# Westinghouse LCD Remote Code?



## dmunjal (Oct 10, 2006)

Just got a Westinghouse LCD and cannot get the HR20 remote to work. The code for White Westinghouse doesn't work. Anyone know the code?


----------



## Drewg5 (Dec 15, 2006)

You have to use Sony code 10000, or 10834. I have a westinghouse as well, and I think it was 10000 cant rember hated the D* remote and got a harmony


----------



## SockMonkey (Aug 14, 2006)

10000 works with my 42" Westy LCD (LVM-42w2). However, the "TV Power" button will not work. You have to switch the slider to TV and press the PWR button below it.

Bob


----------



## sp44 (Dec 2, 2005)

anybody have the code for an Olevia LCD?


----------



## spidey (Sep 1, 2006)

dmunjal said:


> Just got a Westinghouse LCD and cannot get the HR20 remote to work. The code for White Westinghouse doesn't work. Anyone know the code?


10834 works for me but mute just turns volume down one notch


----------



## howdy29 (Aug 16, 2006)

spidey said:


> 10834 works for me but mute just turns volume down one notch


None of the Westinghouse codes allow for the TV power button to work and I have to switch over to turn it off. Not that big of a deal. Kinda strange the 10834 works (TV power button) for some and not others....


----------



## robray (Jan 28, 2007)

dmunjal said:


> Just got a Westinghouse LCD and cannot get the HR20 remote to work. The code for White Westinghouse doesn't work. Anyone know the code?


Try the following for Westinghouse: 10000, 10451, 10834, 10885, 10889, 11100, 11282 and for White Westinghouse, try: 10463, 10623. For my Westinghouse model LTV-30w2 (30" HDTV LCD TV), the best code for DirecTV's HR20 remote was 10885 which controlled the on/off simultaneously for both the receiver and the TV while the MODE switch was set to "DIRECTV". Codes 10000 and 11100 worked when the mode switch was set to "TV" but only for the remote "PWR" power toggle key which was unacceptable because to turn the reciever and the TV on/off, you have to slide the toggle switch back and forth from the "DIRECTV" and "TV" modes.


----------



## Spanky_Partain (Dec 7, 2006)

sp44 said:


> anybody have the code for an Olevia LCD?


Try 11331...

For ALL codes supported, www.directv.com/manuals. Select remote control manual.


----------



## oldschoolecw (Jan 25, 2007)

I love my Westy how do you guys like yours?


----------



## SockMonkey (Aug 14, 2006)

oldschoolecw said:


> I love my Westy how do you guys like yours?

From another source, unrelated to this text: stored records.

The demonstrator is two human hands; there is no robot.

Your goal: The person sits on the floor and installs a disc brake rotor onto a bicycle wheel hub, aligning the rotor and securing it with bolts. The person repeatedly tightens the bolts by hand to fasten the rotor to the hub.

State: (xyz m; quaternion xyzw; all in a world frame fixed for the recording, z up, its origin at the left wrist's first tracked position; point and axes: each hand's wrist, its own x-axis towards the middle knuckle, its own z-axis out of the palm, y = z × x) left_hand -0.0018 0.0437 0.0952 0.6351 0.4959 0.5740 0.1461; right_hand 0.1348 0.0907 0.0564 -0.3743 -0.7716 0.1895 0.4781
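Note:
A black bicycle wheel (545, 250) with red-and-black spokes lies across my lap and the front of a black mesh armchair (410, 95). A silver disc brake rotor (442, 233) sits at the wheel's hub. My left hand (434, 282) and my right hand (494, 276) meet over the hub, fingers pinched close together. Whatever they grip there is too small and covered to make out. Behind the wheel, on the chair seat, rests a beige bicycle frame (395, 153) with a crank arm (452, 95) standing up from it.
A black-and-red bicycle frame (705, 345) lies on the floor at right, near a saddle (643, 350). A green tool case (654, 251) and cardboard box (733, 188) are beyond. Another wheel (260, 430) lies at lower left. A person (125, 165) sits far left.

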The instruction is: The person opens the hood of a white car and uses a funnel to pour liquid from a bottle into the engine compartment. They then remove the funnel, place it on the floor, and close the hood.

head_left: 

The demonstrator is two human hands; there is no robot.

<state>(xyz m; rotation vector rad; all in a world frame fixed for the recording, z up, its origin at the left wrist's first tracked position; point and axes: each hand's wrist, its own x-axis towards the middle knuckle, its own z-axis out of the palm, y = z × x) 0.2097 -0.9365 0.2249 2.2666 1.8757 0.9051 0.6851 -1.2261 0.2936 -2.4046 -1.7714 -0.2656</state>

I love mine too... great picture. However, there are some problems that I could live without.

I got one with the older firmware when I bought it. It had the known lock-up issue and had to be upgraded. It took about 4 months for the guy to show up. Now that it's been upgraded, no lock-ups, but I have a popping sound when adjusting the volume. I don't have a HT system yet, so I do use the built-in speakers.

I wish it had direct access to HDMI via remote button (and a more robust remote that came with it). Would make the Harmony 880 use easier.

Only other thing I wish it had was a feature to adjust the position of the screen when in HDMI mode.

It truly does have a wonderful picture though.
Bob


----------



## oldschoolecw (Jan 25, 2007)

I also have the older firmware, I have not had a lock up power problem that others have had "nock on wood".

Do you know of anyplace on-line where I could find the firmware up date? you could prob update the westy with a USB Memory card.

And yes the Picture is just AWESOME


----------



## SockMonkey (Aug 14, 2006)

oldschoolecw said:


> I also have the older firmware, I have not had a lock up power problem that others have had "nock on wood".
> 
> Do you know of anyplace on-line where I could find the firmware up date? you could prob update the westy with a USB Memory card.
> 
> And yes the Picture is just AWESOME


You can't find the firmware online. And even if you could, it takes a special cable and software that only the technicians have. If you want it updated, I suggest you call westinghouse digital asap because if you start having lockups, it will be 3 - 6 months before anyone shows up. There are numerous posts about this over on AVSForum.com.

Bob


----------



## oldschoolecw (Jan 25, 2007)

SockMonkey said:


> You can't find the firmware online. And even if you could, it takes a special cable and software that only the technicians have. If you want it updated, I suggest you call westinghouse digital asap because if you start having lockups, it will be 3 - 6 months before anyone shows up. There are numerous posts about this over on AVSForum.com.
> 
> Bob


Thanks for the info


----------